YOUR ASSIGNMENT: Reproduce the records that follow without alteration, apart from removing the pictures.

MATERIAL SHOWN:
----------------
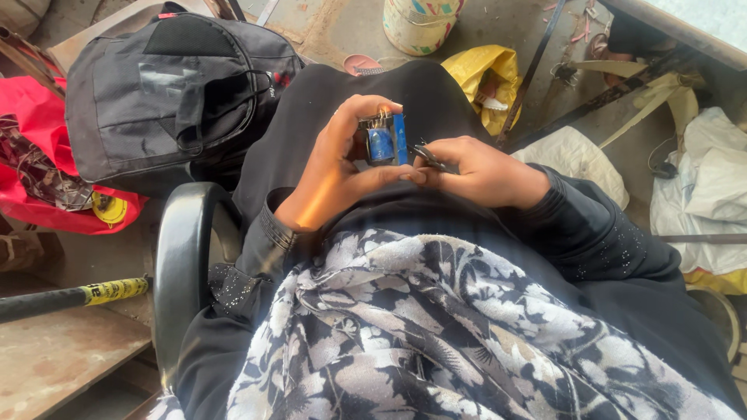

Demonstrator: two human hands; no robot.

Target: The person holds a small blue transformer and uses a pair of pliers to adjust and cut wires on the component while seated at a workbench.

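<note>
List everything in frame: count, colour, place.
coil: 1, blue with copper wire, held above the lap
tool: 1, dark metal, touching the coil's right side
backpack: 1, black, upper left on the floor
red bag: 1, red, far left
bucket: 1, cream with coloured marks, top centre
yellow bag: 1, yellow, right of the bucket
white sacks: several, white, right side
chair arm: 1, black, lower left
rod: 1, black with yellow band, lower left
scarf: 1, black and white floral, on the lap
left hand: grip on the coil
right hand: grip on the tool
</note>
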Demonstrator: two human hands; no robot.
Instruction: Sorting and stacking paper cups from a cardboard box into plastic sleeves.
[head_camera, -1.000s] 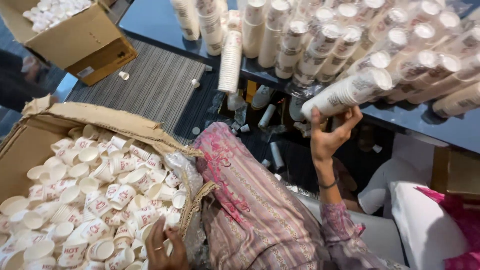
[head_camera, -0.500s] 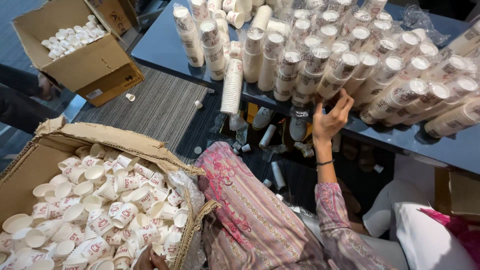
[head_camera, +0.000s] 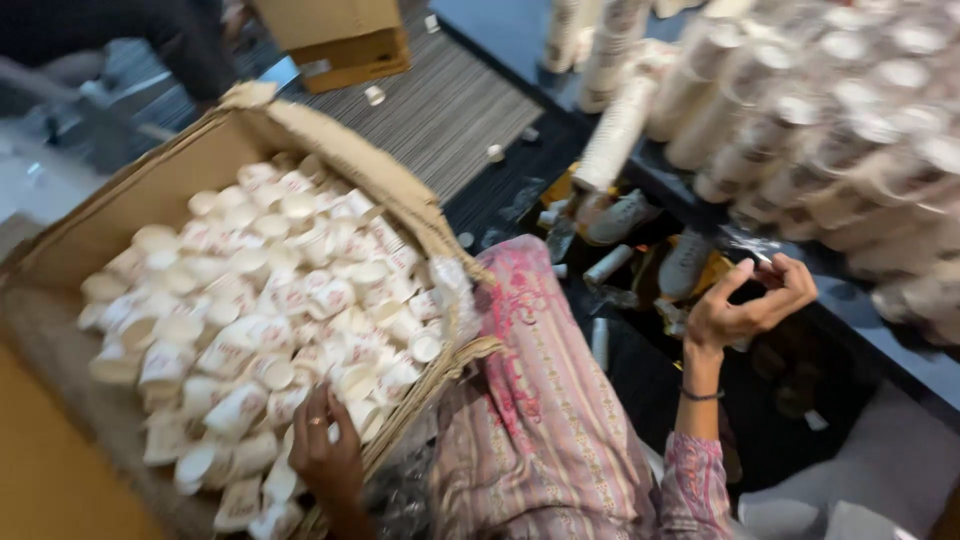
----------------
WRITTEN RESPONSE:
Demonstrator: two human hands; no robot.

Target: The person holds a small blue transformer and uses a pair of pliers to adjust and cut wires on the component while seated at a workbench.

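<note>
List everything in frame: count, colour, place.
coil: 1, blue with copper wire, held above the lap
tool: 1, dark metal, touching the coil's right side
backpack: 1, black, upper left on the floor
red bag: 1, red, far left
bucket: 1, cream with coloured marks, top centre
yellow bag: 1, yellow, right of the bucket
white sacks: several, white, right side
chair arm: 1, black, lower left
rod: 1, black with yellow band, lower left
scarf: 1, black and white floral, on the lap
left hand: grip on the coil
right hand: grip on the tool
</note>
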Demonstrator: two human hands; no robot.
Instruction: Sorting and stacking paper cups from a cardboard box into plastic sleeves.
[head_camera, -1.000s] 
[head_camera, -0.500s] 
[head_camera, +0.000s] 

Now the exercise is finished.